Add to your Claude desktop configuration:

{
  "mcpServers": {
    "chatgpt": {
      "command": "uv",
      "args": ["run", "chatgpt-mcp"],
      "cwd": "/path/to/chatgpt-automation-mcp"
    }
  }
}

Available Tools

chatgpt_launch - Launch ChatGPT in browser
chatgpt_new_chat - Start a new conversation
chatgpt_send_message - Send a message
chatgpt_send_and_get_response - Send message and wait for response (auto-enables web search for research keywords)
chatgpt_get_last_response - Get the most recent response
chatgpt_get_conversation - Get full conversation history
chatgpt_select_model - Switch to a different model (gpt-5, gpt-5-thinking, gpt-5-pro)
chatgpt_get_model - Check current model
chatgpt_status - Check if ChatGPT is ready
chatgpt_wait_response - Wait for response completion
chatgpt_enable_think_longer - Enable Think Longer mode for enhanced reasoning
chatgpt_enable_deep_research - Enable Deep Research mode for comprehensive web research (250/month quota)
chatgpt_upload_file - Upload a file to the conversation
chatgpt_regenerate - Regenerate the last response
chatgpt_export_conversation - Export conversation as markdown or JSON
chatgpt_save_conversation - Save conversation to file
chatgpt_edit_message - Edit a previous user message
chatgpt_list_conversations - List all available conversations
chatgpt_switch_conversation - Switch to a different conversation
chatgpt_delete_conversation - Delete a conversation
chatgpt_batch_operations - Execute multiple operations in sequence

Example Usage

# Basic conversation flow
await chatgpt_launch()
await chatgpt_new_chat()
await chatgpt_select_model(model="gpt-5")
response = await chatgpt_send_and_get_response(
    message="Explain quantum computing",
    timeout=300  # GPT-5 thinking time
)
print(response)

# Enhanced reasoning with Think Longer
await chatgpt_enable_think_longer()
response = await chatgpt_send_and_get_response(
    message="Solve this complex logic puzzle...",
    timeout=600  # Extended timeout for thinking
)

# Deep Research for comprehensive information
await chatgpt_enable_deep_research()
response = await chatgpt_send_and_get_response(
    message="Research the history and impact of quantum computing",
    timeout=3600  # Deep research can take up to an hour
)

# Batch operations for efficiency
batch_result = await chatgpt_batch_operations(operations=[
    {"operation": "new_chat"},
    {"operation": "select_model", "args": {"model": "gpt-5-thinking"}},
    {"operation": "enable_think_longer"},
    {"operation": "send_and_get_response", "args": {
        "message": "Analyze this complex problem step by step",
        "timeout": 900
    }},
    {"operation": "save_conversation", "args": {"filename": "analysis"}},
])
print(f"Batch completed: {batch_result['successful_operations']}/{batch_result['total_operations']} operations successful")

Smart Features

Auto-Enable Web Search

The chatgpt_send_and_get_response tool automatically enables web search when your message contains research-related keywords:

Trigger Keywords:

research, latest, current, recent, 2025, 2024, 2026
update, new, find, search, discover, investigate
what's new, recent changes, current state, up to date

Example:

# This will automatically enable web search
response = await chatgpt_send_and_get_response(
    message="What are the latest Odoo 18 performance improvements?"
)

# This will not trigger auto-enable
response = await chatgpt_send_and_get_response(
    message="Write a Python function to sort a list"
)

How it works: When research keywords are detected, the tool adds "(Please search the web for this)" to your message, triggering ChatGPT's web search capability. This approach is more reliable than trying to navigate ChatGPT's frequently changing UI.
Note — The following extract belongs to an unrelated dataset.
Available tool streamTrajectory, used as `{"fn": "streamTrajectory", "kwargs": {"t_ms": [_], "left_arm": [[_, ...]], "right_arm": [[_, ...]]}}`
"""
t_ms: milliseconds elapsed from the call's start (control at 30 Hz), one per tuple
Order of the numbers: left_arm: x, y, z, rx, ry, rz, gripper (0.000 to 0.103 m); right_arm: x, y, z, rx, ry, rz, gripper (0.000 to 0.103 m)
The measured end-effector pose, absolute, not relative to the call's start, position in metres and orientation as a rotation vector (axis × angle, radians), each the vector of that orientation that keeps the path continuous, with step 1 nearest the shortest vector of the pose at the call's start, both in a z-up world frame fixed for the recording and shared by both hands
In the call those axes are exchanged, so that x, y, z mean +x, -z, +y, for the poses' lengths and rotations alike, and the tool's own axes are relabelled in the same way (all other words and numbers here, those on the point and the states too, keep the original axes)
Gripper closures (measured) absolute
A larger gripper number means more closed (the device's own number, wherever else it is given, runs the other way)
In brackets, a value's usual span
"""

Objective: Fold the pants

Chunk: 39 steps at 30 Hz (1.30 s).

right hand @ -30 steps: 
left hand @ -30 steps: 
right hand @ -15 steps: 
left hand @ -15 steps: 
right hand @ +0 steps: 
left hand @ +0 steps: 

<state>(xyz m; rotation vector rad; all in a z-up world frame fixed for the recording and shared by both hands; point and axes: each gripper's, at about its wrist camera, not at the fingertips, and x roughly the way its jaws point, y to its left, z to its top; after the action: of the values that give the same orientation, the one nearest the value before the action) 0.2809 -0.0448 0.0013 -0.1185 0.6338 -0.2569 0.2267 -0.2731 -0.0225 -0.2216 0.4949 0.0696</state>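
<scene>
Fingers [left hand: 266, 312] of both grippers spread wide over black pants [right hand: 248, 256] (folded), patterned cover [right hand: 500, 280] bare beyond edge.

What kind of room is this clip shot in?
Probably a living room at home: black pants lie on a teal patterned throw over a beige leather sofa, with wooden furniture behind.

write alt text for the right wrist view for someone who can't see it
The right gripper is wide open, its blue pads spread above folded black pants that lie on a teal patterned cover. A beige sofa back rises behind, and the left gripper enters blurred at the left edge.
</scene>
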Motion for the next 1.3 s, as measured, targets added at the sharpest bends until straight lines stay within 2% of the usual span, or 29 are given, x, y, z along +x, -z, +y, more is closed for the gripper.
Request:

Available Models (August 2025)

Model Selection Method

IMPORTANT: Model selection now uses URL-based approach for reliability:

# Direct URL navigation (much more reliable than UI navigation)
https://chatgpt.com/?model=gpt-5
https://chatgpt.com/?model=gpt-5-thinking
https://chatgpt.com/?model=gpt-5-pro
https://chatgpt.com/?model=o3
https://chatgpt.com/?model=gpt-4-1  # Note: dash not dot

Current Models

GPT-5 Family

GPT-5 - Flagship model, excellent for most tasks (5 minute timeout)
GPT-5 Thinking - Get more thorough answers with extended reasoning (15 minute timeout)
GPT-5 Pro - Research-grade intelligence for most advanced tasks (30 minute timeout)

Legacy Models (We Care About)

Key Legacy Models

GPT-4.1 - Large context window, great for long documents (use gpt-4-1 in URL)
o3 - Advanced reasoning model (10 minute timeout)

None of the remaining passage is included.